While these techniques can help manage numbness after head injury, it is also essential to address any safety concerns related to a loss of sensation. Until your sensation returns fully, make sure you check your skin regularly to ensure there are no new injuries. Depending on which parts of your body are affected, other safety strategies that may be used include:
- Wearing cut-resistant gloves when chopping foods
- Always using a pot holder when handling items on the stove or oven
- Setting your water heater temperature to 120°F to prevent scalding
- Wearing shoes both indoors and out to prevent injury to the feet
Discuss any other safety concerns regarding sensation loss with your occupational therapist in order to prevent further injury or complications.
When to Seek Urgent Care After Head Injury
Numbness after a head injury can fade on its own or may last for an extended period.

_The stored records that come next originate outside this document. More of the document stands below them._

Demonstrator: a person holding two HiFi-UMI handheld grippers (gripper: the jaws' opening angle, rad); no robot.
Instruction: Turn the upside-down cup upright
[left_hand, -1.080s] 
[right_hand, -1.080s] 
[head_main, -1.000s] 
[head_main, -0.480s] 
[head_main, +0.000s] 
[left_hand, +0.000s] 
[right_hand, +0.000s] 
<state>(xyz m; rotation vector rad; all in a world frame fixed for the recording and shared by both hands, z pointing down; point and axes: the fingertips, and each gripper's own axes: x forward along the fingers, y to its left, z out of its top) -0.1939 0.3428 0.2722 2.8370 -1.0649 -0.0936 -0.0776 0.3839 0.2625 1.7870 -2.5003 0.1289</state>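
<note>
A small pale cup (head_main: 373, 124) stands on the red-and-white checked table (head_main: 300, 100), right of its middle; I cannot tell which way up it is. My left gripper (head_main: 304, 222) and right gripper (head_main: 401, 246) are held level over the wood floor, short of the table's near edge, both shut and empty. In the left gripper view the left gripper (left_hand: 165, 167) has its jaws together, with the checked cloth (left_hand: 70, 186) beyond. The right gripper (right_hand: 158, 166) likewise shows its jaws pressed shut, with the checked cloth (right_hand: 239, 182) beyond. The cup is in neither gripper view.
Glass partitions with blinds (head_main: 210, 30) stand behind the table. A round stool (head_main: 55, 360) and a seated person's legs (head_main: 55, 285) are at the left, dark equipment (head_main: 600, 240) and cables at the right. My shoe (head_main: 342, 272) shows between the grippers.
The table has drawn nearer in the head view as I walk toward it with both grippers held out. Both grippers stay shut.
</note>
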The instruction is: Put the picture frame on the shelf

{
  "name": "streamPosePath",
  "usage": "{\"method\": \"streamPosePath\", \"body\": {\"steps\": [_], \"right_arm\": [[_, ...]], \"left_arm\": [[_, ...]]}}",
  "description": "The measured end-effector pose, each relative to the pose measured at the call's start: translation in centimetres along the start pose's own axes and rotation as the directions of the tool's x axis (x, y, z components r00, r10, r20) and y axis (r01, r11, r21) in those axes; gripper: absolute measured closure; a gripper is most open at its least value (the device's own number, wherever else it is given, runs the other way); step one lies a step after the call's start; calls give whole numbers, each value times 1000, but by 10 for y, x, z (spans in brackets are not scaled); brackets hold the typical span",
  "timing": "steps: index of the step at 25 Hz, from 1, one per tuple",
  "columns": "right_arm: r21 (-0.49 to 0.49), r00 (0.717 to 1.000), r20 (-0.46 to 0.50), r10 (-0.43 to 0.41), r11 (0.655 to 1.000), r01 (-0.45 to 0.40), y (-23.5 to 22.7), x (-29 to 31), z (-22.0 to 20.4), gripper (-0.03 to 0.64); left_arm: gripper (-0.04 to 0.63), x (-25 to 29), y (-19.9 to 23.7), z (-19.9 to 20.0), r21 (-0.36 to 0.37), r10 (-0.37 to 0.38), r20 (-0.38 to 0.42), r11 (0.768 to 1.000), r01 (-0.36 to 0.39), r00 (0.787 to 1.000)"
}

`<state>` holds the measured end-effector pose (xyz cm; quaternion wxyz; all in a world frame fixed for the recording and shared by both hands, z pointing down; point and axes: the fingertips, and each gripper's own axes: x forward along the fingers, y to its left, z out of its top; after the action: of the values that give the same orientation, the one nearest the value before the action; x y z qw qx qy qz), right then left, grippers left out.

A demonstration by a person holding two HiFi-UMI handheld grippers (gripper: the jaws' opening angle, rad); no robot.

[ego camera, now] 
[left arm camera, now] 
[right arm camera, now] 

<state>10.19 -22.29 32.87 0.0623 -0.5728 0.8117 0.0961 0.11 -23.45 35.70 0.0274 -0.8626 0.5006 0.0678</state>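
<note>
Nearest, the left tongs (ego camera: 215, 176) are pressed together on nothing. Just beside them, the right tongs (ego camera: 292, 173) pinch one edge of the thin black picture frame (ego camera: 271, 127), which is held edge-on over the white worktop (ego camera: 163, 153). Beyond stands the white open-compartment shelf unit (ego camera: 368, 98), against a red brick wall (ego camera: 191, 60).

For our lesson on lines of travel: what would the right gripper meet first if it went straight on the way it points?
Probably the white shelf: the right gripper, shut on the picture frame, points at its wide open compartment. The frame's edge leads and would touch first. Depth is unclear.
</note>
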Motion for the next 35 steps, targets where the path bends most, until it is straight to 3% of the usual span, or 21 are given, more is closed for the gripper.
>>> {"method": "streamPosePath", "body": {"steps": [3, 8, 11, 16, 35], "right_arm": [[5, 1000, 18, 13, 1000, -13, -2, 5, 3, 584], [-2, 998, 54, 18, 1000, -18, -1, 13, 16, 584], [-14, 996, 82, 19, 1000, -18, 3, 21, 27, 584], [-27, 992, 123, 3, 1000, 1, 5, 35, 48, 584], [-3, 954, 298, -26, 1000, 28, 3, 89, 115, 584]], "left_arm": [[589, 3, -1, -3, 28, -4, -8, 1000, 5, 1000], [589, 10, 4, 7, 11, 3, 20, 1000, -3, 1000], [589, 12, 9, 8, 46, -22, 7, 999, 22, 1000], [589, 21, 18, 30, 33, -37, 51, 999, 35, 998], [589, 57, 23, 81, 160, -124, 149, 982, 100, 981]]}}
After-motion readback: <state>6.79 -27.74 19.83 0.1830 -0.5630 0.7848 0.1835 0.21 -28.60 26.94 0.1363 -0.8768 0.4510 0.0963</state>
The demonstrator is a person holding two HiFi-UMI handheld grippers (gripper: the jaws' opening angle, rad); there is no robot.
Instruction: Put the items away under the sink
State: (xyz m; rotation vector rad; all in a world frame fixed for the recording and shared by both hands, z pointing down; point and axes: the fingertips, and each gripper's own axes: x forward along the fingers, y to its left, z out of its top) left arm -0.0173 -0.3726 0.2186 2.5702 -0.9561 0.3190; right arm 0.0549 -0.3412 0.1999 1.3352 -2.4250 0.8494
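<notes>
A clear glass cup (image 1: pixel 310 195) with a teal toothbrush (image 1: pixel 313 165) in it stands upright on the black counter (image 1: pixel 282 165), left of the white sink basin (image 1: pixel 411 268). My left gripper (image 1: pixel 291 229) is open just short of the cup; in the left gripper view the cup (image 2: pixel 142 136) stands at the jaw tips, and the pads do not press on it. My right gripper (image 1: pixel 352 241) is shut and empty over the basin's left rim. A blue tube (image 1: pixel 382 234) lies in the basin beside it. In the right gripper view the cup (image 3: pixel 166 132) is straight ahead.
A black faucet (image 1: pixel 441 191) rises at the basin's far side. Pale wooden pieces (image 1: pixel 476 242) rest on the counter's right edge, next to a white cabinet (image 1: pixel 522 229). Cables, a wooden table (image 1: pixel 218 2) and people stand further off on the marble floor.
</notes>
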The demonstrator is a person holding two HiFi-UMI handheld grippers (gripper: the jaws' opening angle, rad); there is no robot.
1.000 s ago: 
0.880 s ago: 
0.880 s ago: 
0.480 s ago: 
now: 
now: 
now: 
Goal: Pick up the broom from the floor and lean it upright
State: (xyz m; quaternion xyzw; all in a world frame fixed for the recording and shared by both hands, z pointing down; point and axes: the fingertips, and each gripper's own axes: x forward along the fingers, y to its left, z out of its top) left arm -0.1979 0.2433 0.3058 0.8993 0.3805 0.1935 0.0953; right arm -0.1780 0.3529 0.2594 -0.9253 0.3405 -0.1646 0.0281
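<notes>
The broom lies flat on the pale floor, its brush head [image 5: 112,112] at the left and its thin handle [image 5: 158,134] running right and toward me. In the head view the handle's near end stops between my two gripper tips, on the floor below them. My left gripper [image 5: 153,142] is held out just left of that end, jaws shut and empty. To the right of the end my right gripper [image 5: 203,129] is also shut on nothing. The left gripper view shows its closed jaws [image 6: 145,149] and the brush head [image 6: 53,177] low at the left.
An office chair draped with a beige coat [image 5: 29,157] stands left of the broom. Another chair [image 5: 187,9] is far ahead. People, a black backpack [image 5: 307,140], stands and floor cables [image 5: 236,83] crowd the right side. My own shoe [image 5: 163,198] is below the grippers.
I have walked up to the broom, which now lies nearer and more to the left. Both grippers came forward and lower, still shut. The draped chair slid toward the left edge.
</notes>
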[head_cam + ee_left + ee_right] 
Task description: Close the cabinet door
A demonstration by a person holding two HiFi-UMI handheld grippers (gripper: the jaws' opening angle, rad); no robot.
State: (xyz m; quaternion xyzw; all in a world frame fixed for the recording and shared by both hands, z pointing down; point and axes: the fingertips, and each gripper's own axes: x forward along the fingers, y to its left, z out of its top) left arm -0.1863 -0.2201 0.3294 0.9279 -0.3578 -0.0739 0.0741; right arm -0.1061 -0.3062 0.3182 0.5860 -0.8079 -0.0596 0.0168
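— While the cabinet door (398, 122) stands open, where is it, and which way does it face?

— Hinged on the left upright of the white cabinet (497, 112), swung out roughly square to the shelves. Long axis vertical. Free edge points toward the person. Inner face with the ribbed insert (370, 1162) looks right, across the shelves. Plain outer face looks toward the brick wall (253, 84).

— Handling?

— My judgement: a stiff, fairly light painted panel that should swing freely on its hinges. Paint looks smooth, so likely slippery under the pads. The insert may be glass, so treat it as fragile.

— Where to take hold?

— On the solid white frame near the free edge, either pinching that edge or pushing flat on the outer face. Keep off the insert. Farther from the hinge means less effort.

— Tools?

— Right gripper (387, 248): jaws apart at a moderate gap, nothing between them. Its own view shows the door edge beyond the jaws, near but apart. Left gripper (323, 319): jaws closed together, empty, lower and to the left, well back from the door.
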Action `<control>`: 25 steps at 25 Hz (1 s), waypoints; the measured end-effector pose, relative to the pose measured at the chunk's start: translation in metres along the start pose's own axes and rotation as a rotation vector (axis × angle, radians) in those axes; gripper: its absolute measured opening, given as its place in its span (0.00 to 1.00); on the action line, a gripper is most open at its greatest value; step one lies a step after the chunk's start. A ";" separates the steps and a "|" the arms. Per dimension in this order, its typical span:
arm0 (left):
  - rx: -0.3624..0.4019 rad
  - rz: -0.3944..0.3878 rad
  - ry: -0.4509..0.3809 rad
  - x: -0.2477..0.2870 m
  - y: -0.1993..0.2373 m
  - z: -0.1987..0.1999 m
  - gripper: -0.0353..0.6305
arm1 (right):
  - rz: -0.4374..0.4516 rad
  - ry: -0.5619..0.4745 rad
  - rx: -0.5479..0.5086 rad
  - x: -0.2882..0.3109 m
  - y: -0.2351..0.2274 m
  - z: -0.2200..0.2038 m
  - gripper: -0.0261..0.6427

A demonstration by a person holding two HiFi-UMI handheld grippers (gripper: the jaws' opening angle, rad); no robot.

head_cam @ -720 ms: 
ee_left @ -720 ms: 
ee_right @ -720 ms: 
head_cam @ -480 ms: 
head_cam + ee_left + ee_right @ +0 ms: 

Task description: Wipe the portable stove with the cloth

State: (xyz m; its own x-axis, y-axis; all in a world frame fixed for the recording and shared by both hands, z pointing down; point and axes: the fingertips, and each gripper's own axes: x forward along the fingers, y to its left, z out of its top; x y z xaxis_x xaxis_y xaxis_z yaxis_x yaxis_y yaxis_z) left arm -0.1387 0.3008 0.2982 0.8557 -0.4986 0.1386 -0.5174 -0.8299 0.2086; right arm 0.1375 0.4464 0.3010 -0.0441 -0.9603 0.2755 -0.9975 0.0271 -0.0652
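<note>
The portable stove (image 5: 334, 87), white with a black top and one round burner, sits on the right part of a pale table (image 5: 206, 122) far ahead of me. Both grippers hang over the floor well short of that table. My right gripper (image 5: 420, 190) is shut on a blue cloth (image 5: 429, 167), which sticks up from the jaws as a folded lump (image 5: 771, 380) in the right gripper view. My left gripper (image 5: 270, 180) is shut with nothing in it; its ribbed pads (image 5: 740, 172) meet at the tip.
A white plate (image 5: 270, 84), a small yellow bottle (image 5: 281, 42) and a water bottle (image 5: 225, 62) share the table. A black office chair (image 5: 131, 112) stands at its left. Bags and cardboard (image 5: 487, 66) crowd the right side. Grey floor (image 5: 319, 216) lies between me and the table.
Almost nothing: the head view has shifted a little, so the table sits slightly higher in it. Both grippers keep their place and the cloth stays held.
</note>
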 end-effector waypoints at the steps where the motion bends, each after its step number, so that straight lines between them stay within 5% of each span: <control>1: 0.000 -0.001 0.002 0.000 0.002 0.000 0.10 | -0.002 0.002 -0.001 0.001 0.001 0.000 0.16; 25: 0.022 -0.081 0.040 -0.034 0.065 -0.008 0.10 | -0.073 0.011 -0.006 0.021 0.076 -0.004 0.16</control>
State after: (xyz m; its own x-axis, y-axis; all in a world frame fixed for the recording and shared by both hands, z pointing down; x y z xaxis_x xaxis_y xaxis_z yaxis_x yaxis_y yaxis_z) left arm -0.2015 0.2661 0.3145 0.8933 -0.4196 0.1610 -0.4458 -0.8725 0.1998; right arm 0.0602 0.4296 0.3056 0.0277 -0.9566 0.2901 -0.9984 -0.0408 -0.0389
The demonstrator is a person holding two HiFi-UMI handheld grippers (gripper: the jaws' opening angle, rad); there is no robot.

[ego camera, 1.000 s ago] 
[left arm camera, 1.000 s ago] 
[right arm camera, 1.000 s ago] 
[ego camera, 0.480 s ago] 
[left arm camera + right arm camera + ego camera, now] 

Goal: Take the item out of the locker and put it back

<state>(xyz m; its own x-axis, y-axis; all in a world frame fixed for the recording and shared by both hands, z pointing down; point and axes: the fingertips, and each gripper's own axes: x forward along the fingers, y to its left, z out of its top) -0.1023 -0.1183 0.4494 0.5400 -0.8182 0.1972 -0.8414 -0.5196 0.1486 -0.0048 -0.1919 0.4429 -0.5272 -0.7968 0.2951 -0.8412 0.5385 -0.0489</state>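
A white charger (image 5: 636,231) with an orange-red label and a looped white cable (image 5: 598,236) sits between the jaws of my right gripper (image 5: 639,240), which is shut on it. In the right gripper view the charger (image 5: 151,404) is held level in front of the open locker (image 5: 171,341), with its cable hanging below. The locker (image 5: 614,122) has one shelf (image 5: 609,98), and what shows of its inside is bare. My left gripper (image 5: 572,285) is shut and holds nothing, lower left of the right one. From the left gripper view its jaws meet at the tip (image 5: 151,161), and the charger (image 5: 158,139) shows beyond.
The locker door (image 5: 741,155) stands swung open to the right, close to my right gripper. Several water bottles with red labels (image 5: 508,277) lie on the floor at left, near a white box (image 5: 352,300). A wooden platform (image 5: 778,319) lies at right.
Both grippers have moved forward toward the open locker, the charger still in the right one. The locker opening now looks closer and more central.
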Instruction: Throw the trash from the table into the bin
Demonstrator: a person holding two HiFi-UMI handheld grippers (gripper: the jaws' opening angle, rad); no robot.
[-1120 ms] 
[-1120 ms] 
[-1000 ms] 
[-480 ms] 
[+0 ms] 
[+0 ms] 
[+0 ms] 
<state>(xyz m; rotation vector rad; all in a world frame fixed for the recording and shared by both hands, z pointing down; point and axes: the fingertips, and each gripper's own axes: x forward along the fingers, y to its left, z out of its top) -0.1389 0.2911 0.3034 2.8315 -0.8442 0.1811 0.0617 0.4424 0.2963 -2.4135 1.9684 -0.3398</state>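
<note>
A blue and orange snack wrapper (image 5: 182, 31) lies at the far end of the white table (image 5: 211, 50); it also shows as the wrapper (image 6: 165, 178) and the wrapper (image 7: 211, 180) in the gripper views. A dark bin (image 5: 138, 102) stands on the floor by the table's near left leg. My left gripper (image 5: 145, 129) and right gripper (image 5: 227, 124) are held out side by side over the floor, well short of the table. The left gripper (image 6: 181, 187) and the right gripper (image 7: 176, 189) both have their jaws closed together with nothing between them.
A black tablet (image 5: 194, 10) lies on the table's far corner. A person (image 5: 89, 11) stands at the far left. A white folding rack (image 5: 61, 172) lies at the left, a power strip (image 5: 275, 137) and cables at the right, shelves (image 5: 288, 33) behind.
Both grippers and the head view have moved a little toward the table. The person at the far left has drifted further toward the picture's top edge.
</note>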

While numbness is usually not life-threatening, it’s important to take all symptoms seriously and seek the proper medical help, especially when other signs are present.
Signs that require immediate medical care after head injury include:
- Severe headache
- Double vision
- Uncontrollable vomiting
- Slurred speech
- Neck stiffness
If you experience any of the symptoms above, along with numbness, it’s crucial to seek urgent care. Doctors can administer the proper tests and provide the treatments necessary to prevent numbness and other symptoms from worsening.
Overcoming Numbness After Head Injury
Numbness after head injury can be caused by brain damage, nerve damage, or other factors. This can often lead to impaired sensation and other symptoms. Fortunately, there are effective management techniques that can help reduce numbness and restore sensation after a TBI.
Treatment may include a combination of sensory reeducation, electrical stimulation, acupuncture, and/or massage therapy. A therapist can help provide more guidance on which treatment options are safe and effective.
We hope this article helped you understand numbness after head injury and encouraged you to explore your treatment options.